Peu d’hommes possèdent au grand complet tous les attributs de la santé, mais beaucoup ont reçu en partage la presque totalité de ces avantages; cependant, bien peu de personnes savent conserver leur santé, et tandis qu’elles cachent avec soin les trésors et les richesses de convention qu’elles possèdent, de peur qu’ils ne leur soient dérobés, elles négligent la santé, ce bien inestimable dont elles ne connaissent tout le prix que lorsqu’elles l’ont perdu, quelquefois sans retour.
Le manque d’éducation conduit trop souvent à l’inobservance des lois de l’hygiène et à la perte de la santé, aussi tous les cœurs généreux tendent-ils sans cesse à répandre les lumières dans ces intelligences qui sont restées à un très-faible degré de développement faute du stimulant indispensable. Il est évident que celui qui est en possession d’une instruction solide, laquelle a été instituée sur de larges bases, connaîtra presque toujours les dangers qui entourent son organisation et qui tendent à la détériorer; il ne pourra pécher par ignorance et trouvera encore dans le perfectionnement de son éducation première une ressource contre le désœuvrement et un délassement pour ses fatigues. L’éducation religieuse, surtout, vient aider puissamment à pratiquer l’hygiène, car l’homme qui est habitué de bonne heure à se faire une loi de la morale devient nécessairement vertueux, et l’hygiène nous enseigne à chaque pas à pratiquer la vertu.

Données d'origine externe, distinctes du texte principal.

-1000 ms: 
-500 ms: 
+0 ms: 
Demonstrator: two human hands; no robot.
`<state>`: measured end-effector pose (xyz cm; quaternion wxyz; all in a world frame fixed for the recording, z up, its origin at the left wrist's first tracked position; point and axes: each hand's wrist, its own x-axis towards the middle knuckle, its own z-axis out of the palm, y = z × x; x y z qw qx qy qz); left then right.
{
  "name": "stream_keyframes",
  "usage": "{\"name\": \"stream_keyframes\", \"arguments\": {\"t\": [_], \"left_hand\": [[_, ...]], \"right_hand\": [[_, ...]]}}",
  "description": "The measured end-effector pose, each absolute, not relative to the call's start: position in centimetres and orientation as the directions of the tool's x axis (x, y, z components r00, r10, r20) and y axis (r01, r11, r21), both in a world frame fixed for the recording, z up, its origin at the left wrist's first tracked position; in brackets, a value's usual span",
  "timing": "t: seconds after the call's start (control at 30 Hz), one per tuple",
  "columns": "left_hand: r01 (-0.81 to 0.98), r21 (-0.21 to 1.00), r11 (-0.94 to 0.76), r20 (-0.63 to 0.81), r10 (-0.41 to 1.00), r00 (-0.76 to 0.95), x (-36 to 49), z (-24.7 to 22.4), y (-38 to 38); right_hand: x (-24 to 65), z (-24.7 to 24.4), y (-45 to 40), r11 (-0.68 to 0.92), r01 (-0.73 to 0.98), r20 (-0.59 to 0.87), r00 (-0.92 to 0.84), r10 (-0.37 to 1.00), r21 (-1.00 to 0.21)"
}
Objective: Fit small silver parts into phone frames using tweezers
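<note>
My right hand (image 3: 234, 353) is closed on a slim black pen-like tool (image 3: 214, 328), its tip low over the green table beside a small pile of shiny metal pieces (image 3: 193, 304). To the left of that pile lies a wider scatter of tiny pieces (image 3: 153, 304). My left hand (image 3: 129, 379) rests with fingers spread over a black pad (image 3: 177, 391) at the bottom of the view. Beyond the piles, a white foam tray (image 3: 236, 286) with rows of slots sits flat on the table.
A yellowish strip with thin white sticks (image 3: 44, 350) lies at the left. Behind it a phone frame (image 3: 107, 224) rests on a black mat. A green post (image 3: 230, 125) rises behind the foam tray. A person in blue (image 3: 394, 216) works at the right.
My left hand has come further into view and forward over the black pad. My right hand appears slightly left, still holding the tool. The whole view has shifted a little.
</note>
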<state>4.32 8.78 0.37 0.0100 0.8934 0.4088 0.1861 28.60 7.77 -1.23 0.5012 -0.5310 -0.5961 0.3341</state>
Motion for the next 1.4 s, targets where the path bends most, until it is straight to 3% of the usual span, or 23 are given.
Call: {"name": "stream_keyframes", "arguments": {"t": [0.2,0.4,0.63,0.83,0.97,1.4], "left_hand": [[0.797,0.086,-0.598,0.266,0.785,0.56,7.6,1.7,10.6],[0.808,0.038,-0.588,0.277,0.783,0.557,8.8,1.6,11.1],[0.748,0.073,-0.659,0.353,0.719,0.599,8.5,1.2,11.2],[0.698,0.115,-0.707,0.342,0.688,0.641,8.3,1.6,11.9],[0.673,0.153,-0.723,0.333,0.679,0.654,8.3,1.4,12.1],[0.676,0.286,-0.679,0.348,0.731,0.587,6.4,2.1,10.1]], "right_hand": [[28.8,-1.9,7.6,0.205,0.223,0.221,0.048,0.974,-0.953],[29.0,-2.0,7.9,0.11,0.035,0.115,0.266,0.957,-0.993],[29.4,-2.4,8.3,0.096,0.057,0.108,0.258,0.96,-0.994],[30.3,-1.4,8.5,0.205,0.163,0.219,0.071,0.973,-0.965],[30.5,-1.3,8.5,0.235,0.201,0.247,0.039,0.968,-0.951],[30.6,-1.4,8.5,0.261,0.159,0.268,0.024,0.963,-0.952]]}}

Il n’est pas possible de se livrer complètement aux soins de l’hygiène sans être vertueux, aussi le genre d’éducation que nous signalons, en influant sur le caractère des hommes contribue-t-il puissamment à leur bonheur. Que de raisons pour enseigner, étudier et pratiquer l’hygiène, et combien d’hommes qui appliquent sans réflexion et dans un but mercantile, l’adjectif hygiénique à la première chose venue, deviendraient circonspects si tout le monde était bien pénétré de la valeur de l’hygiène! Et puisque pratiquer l’hygiène c’est pratiquer la vertu, l’enseignement de cette science devient une espèce de sacerdoce que l’on ne doit aborder qu’avec respect et timidité.